Pompeo e Azar chiamano questi tentativi «inquietanti», spiegando che «essi tolgono il focus dalle reali questioni di salute e comportano dibattiti su politiche che dovrebbero essere trattate a livello nazionale, sub-nazionale o di comunità». La lettera, inviata già a luglio, si conclude con l’invito esplicito agli altri Paesi a partecipare alla scrittura di una dichiarazione congiunta che in sostanza rappresenti i valori comuni in difesa di vita e famiglia, in vista di un summit sulla salute che vedrà impegnata l’Assemblea Generale a settembre.

Come prima riflessione si può notare che la lettera firmata dai due esponenti del governo statunitense non rappresenta certo un fatto isolato nella politica messa in atto in meno di tre anni di amministrazione Trump, che pur nel mezzo ai nuovi eccessi del Partito Democratico a stelle e strisce (vedi le leggi sull’aborto fino alla nascita) ha dato nuova linfa, e speranza, al fronte pro life.

Basti ricordare che Trump ha reintrodotto ed esteso la Mexico City Policy di reaganiana memoria, per vietare il finanziamento dei gruppi che praticano e promuovono l’aborto all’estero come metodo di pianificazione familiare; è stato il primo presidente a intervenire (con un messaggio via video) all’annuale Marcia per la Vita di Washington; ha più volte tenuto discorsi di appassionata difesa del nascituro dicendo tra l’altro che «ogni bambino è un dono sacro di Dio»; ha riformatoi criteri per l’accesso ai fondi del Titolo X, di fatto tagliando una discreta fetta di finanziamenti pubblici alla Planned Parenthood (una sessantina di milioni di dollari su circa 500 totali, ricevuti attraverso altri canali pubblici), la multinazionale abortista che si è rifiutata di adeguarsi alle nuove norme. Sebbene alcune sue idee personali sul tema aborto rimangano da rigettare (vedi le eccezioni che ammette in caso di pericolo per la vita della madre, stupro e incesto), è indubbio che Trump si sia dimostrato fin qui un grande alleato del movimento pro life.
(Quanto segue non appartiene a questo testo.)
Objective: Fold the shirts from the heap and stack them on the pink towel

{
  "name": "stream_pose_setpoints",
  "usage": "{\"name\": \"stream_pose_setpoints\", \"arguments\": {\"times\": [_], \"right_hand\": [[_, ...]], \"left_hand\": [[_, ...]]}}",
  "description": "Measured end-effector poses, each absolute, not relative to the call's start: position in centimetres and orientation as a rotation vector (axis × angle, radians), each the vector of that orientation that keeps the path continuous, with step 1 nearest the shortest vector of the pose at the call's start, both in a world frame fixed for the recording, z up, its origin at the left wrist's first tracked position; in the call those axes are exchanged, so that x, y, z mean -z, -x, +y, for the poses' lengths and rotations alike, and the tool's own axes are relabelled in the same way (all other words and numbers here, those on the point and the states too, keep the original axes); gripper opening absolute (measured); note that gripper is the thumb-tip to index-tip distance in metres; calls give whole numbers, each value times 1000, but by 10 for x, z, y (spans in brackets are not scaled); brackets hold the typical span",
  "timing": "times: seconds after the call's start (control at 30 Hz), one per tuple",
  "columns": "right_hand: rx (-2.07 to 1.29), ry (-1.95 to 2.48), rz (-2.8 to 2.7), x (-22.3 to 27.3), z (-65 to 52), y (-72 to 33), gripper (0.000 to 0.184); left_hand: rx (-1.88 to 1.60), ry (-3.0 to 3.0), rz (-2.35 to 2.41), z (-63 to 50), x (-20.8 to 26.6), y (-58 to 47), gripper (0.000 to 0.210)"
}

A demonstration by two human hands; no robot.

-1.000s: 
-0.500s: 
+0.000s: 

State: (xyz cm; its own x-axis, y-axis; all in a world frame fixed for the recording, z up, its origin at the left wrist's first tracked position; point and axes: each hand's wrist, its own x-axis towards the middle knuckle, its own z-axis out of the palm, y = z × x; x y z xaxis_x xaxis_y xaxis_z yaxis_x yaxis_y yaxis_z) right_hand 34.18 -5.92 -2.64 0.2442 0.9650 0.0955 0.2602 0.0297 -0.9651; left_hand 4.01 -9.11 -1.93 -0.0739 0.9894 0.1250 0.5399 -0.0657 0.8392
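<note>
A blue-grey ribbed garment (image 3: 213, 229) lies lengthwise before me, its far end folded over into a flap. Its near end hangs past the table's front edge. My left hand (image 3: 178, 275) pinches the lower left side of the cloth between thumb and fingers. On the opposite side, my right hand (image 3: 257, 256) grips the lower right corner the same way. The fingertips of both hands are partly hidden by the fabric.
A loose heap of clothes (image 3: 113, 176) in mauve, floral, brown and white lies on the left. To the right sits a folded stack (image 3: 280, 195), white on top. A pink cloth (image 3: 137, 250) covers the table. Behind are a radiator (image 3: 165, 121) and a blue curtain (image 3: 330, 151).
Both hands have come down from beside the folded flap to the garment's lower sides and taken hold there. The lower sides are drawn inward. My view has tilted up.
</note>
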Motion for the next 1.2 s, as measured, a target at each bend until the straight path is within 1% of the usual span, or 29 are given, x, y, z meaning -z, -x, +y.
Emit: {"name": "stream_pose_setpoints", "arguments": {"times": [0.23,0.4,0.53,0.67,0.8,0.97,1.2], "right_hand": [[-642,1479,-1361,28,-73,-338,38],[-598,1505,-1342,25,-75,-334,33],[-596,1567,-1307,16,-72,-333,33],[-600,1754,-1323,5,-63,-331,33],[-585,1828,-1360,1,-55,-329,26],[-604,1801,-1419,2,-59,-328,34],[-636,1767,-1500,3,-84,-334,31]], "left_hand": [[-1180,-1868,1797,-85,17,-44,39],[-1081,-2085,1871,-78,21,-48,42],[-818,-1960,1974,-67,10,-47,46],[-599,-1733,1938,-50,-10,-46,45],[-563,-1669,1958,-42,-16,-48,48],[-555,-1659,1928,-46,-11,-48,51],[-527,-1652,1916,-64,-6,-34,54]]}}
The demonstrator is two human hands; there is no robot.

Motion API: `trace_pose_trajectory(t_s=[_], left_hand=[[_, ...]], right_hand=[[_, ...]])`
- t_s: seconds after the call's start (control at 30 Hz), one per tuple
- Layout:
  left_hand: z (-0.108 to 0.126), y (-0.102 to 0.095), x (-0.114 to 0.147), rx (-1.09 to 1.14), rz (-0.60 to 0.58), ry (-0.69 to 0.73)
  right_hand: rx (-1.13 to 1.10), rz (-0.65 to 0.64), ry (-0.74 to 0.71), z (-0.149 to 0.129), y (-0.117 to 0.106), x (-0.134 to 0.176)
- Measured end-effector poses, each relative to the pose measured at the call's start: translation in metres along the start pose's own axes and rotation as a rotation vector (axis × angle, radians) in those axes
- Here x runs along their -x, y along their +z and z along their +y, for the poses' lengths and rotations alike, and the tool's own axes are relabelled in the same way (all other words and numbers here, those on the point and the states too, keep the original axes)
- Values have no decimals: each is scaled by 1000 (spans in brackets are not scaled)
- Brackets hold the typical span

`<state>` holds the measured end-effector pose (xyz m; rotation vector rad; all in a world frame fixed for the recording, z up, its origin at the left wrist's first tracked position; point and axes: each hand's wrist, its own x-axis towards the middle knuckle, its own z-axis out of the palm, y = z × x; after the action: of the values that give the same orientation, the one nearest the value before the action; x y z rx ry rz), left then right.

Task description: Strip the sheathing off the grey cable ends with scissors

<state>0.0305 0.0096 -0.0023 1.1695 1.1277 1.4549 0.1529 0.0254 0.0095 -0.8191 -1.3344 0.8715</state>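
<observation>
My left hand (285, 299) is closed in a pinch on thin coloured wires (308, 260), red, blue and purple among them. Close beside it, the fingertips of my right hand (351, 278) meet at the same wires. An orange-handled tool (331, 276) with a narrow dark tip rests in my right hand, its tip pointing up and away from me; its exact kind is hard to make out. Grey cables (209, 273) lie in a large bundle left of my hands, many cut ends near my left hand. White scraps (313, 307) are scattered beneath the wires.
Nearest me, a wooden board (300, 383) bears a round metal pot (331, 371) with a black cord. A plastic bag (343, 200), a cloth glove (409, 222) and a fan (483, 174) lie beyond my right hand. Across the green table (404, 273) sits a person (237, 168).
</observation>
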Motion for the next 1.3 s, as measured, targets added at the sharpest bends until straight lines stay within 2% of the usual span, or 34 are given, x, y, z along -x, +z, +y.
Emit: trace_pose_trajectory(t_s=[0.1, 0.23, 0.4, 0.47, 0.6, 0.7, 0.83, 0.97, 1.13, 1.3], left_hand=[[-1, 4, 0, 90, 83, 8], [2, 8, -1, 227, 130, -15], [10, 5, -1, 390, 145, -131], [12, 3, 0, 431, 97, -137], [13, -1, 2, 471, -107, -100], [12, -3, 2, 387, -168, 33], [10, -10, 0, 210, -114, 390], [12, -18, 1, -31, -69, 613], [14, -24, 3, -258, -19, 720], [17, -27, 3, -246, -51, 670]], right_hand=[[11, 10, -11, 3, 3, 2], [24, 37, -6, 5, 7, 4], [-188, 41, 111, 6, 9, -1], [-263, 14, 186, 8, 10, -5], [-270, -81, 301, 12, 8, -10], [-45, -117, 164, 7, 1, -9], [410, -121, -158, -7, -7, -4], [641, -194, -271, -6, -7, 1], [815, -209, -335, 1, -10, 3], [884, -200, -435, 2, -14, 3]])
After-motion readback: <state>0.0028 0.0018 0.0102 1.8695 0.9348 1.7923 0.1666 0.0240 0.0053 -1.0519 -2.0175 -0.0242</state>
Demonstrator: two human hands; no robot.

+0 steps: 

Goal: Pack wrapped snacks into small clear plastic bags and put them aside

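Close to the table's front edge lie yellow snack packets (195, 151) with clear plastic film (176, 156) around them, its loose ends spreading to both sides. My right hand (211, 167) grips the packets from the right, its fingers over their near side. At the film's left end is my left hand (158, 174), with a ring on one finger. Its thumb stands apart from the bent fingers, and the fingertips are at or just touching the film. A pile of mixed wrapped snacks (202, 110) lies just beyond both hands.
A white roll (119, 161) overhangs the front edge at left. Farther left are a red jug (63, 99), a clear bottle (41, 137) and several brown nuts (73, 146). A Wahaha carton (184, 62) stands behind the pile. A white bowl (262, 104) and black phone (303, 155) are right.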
E adesso, appunto, arriva questa lettera del suo governo in ambito Onu, senza precedenti. Anzi, un precedente significativo c’è, ma di segno opposto. Correva l’anno 1994, alla Casa Bianca c’era il democratico Bill Clinton e, a livello globale, fervevano i preparativi per la Conferenza internazionale dell’Onu su Popolazione e Sviluppo, poi tenutasi al Cairo (5-14 settembre ’94). La posta in gioco era altissima: il fronte antinatalista spingeva per far passare l’aborto nel documento finale come metodo di pianificazione familiare e il presidente Clinton aveva preparato il terreno scrivendo una lettera a tutti gli altri capi di governo e indicando il controllo delle nascite come una priorità della politica estera statunitense. Solo la strenua opposizione di san Giovanni Paolo II, che scrisse a sua volta ai vari governanti e riuscì a riunire attorno alla Santa Sede la gran parte dei Paesi del Sud del mondo, evitò il peggio, sventando i piani più radicali del campo pro-morte (clicca qui).

Anche allora, come oggi, l’Unione Europea era schierata in maggioranza contro il diritto alla vita dei nascituri. Quel che cambia in modo rilevante è ora, appunto, la posizione degli Stati Uniti. Ma purtroppo, spiace dirlo, manca al momento un’adeguata e incisiva “sponda” con la Santa Sede che, grazie all’autorità morale di quest’ultima, avrebbe reso molto più efficace un’azione del genere in sede Onu a difesa della vita fin dal concepimento. Nel corso dell’attuale pontificato è mutato l’ordine delle priorità, facendo passare in secondo piano la difesa dei principi non negoziabili, sacrificati a favore di questioni sociali e sposando acriticamente politiche globaliste, prima tra tutte l’(ideologica) agenda ecologista. Che ha alla sua origine una concezione negativa dell’uomo e un pensiero fondamentalmente ateo. Speriamo che vi sia un ravvedimento.